AI Gateway now supports video generation, so you can create cinematic videos with photorealistic quality, synchronized audio, generate personalized content with consistent identity, all through AI SDK 6. Two ways to get startedVideo generation is in beta and currently available for Pro and Enterprise plans and paid AI Gateway users.

• AI SDK 6: Generate videos programmatically with the same interface you use for text and images. One API, one authentication flow, one observability dashboard across your entire AI pipeline.

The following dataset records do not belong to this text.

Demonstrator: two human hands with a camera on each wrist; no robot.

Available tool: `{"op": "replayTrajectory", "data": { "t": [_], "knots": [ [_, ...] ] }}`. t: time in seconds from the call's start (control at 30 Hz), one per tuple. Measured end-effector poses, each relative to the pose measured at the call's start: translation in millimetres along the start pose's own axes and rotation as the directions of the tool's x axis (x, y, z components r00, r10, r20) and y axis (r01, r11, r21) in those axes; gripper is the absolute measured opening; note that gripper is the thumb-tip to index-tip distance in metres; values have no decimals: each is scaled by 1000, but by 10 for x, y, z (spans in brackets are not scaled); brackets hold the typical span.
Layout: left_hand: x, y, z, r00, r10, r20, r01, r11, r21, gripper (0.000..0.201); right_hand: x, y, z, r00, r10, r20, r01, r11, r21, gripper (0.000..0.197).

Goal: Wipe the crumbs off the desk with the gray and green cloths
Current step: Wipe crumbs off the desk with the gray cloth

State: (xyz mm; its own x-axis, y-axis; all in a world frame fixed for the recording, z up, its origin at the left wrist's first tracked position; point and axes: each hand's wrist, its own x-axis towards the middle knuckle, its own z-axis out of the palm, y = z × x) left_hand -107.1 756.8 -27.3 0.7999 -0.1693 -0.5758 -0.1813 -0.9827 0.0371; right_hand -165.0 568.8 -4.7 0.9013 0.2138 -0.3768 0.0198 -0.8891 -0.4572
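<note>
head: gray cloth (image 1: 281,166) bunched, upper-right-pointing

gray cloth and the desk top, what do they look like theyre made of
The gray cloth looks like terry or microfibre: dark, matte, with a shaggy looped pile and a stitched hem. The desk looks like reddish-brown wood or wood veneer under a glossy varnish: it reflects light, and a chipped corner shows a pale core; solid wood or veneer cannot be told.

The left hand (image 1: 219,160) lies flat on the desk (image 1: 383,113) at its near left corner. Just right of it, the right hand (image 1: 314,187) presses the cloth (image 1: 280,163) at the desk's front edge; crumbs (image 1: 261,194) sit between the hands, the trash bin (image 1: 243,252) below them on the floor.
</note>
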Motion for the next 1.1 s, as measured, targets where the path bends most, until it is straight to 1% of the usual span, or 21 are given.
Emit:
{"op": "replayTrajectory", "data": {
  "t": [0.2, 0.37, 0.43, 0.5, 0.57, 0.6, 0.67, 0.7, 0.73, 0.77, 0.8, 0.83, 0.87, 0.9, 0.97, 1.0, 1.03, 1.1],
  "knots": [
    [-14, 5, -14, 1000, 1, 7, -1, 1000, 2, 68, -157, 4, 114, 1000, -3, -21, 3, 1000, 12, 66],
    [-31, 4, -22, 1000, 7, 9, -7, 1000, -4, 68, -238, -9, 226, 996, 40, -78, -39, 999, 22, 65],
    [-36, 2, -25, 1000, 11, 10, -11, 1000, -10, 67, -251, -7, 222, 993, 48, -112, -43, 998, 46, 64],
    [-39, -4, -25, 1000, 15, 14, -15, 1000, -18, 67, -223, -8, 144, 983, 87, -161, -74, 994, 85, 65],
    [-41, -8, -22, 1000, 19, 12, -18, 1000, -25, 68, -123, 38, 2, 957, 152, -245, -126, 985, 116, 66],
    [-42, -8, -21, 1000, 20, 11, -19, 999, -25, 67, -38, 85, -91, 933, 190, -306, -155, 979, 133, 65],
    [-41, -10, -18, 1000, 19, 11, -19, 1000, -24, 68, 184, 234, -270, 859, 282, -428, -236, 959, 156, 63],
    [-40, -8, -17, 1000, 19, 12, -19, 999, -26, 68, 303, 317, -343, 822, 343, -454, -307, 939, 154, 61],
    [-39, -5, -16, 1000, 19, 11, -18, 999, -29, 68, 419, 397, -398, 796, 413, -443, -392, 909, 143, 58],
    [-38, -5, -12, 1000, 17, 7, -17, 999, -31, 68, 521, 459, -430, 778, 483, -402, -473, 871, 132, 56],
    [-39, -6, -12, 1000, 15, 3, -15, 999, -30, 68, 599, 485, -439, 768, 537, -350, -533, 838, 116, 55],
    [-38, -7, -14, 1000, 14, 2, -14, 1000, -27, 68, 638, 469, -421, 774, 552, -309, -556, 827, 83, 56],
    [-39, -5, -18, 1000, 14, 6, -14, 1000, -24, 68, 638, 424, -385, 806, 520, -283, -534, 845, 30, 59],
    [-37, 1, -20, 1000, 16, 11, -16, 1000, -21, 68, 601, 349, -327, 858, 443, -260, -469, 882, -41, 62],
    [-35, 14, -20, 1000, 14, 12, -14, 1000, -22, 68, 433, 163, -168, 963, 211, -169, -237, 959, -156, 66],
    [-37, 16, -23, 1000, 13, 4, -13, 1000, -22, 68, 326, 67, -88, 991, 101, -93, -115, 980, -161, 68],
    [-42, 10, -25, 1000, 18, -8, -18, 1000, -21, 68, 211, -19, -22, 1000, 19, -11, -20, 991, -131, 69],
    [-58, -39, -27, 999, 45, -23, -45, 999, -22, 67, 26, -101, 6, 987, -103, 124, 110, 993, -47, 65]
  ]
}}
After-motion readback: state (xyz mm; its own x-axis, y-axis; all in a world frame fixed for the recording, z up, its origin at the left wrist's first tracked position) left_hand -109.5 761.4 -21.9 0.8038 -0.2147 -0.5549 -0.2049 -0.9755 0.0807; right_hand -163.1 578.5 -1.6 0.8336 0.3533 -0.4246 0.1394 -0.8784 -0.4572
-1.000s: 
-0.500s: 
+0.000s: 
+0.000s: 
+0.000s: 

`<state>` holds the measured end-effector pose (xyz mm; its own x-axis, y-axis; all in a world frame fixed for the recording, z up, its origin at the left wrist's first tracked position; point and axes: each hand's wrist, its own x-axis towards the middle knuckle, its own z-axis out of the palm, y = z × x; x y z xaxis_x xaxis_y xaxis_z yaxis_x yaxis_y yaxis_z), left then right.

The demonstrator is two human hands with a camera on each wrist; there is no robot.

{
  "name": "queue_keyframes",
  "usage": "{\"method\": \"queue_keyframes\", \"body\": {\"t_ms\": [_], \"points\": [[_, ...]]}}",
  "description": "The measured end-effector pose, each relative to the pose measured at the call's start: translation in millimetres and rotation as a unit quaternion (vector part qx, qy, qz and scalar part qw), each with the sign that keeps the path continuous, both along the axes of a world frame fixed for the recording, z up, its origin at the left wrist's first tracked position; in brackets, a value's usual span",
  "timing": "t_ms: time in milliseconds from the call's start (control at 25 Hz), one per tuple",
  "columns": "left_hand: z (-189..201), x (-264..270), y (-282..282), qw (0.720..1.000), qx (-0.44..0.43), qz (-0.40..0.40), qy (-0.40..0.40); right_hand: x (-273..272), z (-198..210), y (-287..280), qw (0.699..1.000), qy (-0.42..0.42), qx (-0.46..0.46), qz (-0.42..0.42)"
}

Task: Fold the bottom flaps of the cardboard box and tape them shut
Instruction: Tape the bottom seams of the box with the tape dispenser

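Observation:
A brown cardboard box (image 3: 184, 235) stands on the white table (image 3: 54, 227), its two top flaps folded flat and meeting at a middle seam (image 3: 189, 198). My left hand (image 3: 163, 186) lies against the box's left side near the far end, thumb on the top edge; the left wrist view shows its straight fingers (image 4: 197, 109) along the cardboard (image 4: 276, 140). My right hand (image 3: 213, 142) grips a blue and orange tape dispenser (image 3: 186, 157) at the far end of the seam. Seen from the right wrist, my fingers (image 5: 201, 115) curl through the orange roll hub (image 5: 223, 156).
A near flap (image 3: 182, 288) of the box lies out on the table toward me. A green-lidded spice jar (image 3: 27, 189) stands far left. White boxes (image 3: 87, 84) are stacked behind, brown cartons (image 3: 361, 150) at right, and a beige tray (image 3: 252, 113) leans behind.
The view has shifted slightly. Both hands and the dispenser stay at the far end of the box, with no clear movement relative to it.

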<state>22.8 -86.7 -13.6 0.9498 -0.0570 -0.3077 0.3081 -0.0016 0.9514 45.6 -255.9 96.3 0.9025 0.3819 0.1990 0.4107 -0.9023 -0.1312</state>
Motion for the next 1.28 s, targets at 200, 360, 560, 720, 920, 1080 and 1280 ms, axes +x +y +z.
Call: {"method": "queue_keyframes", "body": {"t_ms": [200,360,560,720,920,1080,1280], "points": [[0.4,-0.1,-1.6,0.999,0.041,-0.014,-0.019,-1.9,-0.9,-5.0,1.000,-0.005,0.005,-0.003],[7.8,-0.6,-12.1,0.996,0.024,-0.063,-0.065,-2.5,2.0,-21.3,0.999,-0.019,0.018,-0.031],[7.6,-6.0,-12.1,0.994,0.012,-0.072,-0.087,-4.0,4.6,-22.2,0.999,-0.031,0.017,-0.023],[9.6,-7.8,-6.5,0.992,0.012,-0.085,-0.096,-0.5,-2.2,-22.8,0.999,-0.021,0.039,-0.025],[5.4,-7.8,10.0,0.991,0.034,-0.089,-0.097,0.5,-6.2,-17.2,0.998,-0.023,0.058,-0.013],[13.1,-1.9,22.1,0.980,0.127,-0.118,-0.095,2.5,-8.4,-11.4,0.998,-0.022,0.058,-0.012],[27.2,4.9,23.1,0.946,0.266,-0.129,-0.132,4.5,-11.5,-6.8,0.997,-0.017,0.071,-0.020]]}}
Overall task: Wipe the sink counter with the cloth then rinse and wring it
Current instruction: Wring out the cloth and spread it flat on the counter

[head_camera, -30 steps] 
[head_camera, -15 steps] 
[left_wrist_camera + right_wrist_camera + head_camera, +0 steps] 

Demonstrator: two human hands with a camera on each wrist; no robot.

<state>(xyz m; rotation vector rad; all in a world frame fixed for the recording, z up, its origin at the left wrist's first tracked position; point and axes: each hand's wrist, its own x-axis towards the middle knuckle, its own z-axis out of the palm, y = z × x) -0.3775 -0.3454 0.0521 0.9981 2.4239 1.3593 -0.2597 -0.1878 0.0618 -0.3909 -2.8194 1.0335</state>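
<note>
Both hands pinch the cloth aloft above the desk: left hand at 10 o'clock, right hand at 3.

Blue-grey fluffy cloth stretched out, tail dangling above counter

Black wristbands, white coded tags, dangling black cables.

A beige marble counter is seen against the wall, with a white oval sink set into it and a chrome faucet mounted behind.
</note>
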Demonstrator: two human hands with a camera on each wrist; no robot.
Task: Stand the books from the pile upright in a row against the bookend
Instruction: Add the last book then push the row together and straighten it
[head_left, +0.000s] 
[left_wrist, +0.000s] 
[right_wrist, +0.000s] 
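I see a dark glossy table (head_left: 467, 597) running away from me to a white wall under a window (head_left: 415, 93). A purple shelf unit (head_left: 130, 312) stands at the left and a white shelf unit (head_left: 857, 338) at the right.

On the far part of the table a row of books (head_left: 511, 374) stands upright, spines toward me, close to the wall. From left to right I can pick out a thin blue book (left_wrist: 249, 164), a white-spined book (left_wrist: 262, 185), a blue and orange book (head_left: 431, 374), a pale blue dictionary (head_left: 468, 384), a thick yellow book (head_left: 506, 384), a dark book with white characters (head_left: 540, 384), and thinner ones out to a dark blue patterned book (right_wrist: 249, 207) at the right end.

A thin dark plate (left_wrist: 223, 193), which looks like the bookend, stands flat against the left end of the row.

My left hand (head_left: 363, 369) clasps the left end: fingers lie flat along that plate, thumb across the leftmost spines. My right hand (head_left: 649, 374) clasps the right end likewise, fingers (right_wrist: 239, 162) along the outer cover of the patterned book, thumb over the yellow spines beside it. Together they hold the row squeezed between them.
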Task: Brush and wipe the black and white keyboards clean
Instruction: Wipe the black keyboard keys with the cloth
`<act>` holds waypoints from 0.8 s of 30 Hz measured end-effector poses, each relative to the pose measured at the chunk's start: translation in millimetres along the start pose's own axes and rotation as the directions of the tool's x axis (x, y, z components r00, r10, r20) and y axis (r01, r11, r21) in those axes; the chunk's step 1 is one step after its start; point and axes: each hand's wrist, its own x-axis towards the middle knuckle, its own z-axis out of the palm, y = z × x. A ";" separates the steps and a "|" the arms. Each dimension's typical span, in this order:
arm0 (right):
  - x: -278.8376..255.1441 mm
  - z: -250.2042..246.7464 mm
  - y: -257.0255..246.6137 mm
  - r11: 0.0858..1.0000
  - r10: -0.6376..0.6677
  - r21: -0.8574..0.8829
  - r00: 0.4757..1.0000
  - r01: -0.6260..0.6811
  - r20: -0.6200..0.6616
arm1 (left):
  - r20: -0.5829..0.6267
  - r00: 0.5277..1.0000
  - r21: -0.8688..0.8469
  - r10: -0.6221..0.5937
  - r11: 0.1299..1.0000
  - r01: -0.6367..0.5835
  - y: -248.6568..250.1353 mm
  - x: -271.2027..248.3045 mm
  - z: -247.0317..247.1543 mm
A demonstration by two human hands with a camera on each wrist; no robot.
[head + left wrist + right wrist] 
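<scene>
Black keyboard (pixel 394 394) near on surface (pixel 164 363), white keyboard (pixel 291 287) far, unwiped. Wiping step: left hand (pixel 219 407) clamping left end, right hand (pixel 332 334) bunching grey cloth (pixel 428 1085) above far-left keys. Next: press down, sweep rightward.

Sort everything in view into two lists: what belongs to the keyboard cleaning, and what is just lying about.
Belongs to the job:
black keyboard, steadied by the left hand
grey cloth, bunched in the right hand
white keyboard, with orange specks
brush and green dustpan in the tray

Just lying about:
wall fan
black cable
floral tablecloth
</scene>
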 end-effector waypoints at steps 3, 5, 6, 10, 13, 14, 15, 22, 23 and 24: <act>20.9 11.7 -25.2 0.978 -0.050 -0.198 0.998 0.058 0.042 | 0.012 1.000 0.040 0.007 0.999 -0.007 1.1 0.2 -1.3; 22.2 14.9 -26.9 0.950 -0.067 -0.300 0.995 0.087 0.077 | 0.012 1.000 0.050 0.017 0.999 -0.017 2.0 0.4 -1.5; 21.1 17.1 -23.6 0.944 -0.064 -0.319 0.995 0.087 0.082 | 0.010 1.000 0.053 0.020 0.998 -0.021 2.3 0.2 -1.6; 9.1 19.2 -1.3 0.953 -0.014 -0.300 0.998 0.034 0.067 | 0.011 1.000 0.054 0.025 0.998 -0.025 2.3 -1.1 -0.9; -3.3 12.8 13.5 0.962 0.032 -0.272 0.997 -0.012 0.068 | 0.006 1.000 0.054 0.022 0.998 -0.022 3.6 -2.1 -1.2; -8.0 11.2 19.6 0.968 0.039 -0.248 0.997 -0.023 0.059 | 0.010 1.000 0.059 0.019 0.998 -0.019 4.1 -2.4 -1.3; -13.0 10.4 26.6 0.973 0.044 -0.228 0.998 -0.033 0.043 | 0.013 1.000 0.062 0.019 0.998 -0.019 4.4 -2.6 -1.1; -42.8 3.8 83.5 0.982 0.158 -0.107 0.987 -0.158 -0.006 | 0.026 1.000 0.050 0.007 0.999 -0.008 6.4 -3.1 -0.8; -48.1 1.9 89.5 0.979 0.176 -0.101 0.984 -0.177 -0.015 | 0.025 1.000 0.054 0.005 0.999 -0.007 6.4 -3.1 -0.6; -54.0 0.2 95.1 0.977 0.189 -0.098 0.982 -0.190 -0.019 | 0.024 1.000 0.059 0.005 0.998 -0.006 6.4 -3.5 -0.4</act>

• AI Gateway Playground: Experiment with video models with no code in the configurable AI Gateway playground (https://vercel.com/ai-gateway/models/grok-imagine-video) that's embedded in each model page. Compare providers, tweak prompts, and download results without writing code. To access, click any video gen model in the model list (https://vercel.com/ai-gateway/models?capabilities=video-generation).

Four initial video models; 17 variations • Grok Imagine from xAI is fast and great at instruction following. Create and edit videos with style transfer, all in seconds.

• Wan from Alibaba specializes in reference-based generation and multi-shot storytelling, with the ability to preserve identity across scenes.

• Kling excels at image to video and native audio. The new 3.0 models support multishot video with automatic scene transitions.

• Veo from Google delivers high visual fidelity and physics realism. Native audio generation with cinematic lighting and physics.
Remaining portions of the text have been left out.